Des mini reportages sur la vie et les gens de la "capitale du sud". En marges de l'actualité brûlante pour faire découvrir une Chine tantôt drôle, tantôt poignante.
Les Chinoises citadines veulent avoir la peau blanche. Quand le voyageur s’éloigne de la ville pour se rendre dans une montagne hors des murs, il voit une population rurale qui a l’air d’être d’un autre pays. Les peaux sont plus sombres, les yeux plus petits, plus bridés. Petite Biche, qui faisait du vélo avec moi, ne m’avait jamais paru si blanche. Elle qui ne dormait pas la nuit et se réveillait en début d’après-midi, elle reproduisait les modèles des femmes aristocratiques des romans classiques : sous le signe de la lune et fuyant le soleil.

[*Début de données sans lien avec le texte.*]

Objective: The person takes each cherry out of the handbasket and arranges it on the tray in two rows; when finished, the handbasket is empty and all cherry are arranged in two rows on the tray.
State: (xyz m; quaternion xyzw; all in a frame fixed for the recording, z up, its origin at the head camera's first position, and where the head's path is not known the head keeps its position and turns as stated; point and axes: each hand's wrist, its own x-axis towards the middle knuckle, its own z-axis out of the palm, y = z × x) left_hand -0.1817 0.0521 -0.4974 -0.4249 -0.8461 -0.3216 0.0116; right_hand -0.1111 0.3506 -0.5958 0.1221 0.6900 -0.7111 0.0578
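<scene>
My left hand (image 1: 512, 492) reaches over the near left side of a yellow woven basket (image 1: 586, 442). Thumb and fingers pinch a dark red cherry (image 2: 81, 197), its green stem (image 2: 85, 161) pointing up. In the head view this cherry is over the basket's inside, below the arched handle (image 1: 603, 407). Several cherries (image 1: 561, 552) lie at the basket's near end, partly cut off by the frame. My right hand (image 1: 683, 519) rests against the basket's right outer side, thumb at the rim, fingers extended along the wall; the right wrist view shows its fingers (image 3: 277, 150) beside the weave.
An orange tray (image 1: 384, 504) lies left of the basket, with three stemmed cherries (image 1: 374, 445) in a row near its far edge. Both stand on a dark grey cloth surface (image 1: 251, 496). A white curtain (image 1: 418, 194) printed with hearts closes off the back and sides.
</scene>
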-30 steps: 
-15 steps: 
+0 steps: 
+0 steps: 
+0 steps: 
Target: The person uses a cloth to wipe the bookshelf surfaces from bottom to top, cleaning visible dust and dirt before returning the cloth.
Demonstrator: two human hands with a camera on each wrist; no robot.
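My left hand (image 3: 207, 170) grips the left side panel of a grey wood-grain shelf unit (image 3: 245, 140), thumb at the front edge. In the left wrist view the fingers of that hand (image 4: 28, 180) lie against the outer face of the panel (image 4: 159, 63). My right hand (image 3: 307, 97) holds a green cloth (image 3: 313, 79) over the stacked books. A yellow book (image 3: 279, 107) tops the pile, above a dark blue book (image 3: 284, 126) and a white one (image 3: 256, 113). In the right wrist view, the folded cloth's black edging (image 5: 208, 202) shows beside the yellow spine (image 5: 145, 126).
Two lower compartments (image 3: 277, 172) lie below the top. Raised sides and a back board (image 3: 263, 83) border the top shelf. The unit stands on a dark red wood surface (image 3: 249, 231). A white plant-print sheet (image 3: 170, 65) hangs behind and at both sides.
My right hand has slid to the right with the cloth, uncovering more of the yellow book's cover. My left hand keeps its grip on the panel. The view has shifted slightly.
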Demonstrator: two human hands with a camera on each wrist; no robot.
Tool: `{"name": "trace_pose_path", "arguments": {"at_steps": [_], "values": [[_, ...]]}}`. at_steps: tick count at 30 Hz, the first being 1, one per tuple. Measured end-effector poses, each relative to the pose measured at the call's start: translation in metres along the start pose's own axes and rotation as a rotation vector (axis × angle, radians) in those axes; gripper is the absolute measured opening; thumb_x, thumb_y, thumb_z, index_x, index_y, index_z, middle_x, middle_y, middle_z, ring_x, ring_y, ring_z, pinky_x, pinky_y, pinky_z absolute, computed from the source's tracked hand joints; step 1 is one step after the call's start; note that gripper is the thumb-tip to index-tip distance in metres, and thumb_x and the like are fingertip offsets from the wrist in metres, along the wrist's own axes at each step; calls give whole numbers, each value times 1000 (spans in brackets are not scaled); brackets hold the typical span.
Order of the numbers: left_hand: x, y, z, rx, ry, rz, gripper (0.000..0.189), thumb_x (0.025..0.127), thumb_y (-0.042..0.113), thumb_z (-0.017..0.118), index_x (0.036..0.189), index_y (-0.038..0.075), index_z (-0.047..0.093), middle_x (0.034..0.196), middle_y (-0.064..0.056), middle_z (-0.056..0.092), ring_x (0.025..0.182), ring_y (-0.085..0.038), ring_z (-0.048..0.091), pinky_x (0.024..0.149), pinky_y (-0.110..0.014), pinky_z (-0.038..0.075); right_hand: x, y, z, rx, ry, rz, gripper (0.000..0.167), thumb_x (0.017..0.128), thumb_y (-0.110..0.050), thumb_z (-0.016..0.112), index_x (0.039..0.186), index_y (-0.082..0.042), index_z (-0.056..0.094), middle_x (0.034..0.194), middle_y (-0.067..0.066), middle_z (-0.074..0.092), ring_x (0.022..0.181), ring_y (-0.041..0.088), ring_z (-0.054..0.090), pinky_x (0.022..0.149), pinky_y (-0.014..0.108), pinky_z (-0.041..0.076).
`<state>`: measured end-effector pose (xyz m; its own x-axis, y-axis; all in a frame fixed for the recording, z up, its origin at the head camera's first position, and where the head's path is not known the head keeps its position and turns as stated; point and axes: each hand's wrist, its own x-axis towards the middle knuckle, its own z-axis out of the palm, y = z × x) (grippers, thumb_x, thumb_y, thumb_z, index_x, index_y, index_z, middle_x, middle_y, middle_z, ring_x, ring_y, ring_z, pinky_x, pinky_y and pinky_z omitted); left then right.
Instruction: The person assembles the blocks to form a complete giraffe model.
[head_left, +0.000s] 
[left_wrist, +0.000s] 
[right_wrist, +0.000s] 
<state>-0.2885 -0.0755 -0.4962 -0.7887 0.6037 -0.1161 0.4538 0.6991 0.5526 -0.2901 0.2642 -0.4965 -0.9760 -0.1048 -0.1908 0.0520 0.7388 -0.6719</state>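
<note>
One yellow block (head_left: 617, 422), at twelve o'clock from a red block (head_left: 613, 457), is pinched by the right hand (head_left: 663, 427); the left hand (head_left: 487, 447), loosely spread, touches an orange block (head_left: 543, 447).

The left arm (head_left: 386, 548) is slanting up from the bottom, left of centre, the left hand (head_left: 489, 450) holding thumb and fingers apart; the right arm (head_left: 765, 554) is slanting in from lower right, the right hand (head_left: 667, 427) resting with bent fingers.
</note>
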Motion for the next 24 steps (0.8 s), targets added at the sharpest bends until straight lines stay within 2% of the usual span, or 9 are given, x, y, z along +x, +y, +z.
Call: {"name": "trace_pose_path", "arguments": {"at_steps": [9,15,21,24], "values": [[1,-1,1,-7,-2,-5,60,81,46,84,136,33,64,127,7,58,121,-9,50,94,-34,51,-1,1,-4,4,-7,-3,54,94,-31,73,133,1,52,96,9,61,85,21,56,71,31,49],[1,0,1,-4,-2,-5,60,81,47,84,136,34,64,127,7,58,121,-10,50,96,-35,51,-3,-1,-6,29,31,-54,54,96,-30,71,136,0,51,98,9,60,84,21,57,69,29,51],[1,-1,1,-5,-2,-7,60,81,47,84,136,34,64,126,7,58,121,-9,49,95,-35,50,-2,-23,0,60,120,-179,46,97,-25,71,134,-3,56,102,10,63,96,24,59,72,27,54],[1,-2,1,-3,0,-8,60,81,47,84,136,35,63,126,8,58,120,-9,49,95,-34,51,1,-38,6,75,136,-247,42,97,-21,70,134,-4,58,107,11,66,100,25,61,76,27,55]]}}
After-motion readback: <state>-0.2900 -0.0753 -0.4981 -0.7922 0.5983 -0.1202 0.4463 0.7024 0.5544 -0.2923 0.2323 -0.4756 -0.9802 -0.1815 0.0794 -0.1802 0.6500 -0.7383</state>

Des publicités télévisées font la promotion de crèmes miracle qui rendent la peau pareille à la porcelaine. L’une d’elle montre un masque jaune qui éclate en mille morceaux. Le jaune de la peau est une saleté, une seconde peau dont il faut se débarrasser pour trouver la pureté réelle logée sous ce déguisement racial.
Les Chinoises ne veulent pas ressembler aux femmes occidentales, elles veulent échapper à la race, à la saleté de la race, à la couleur. Elles aiment le visage lisse, plastique, blanc, sans forme, sans ride, sans expression. Le visage pur.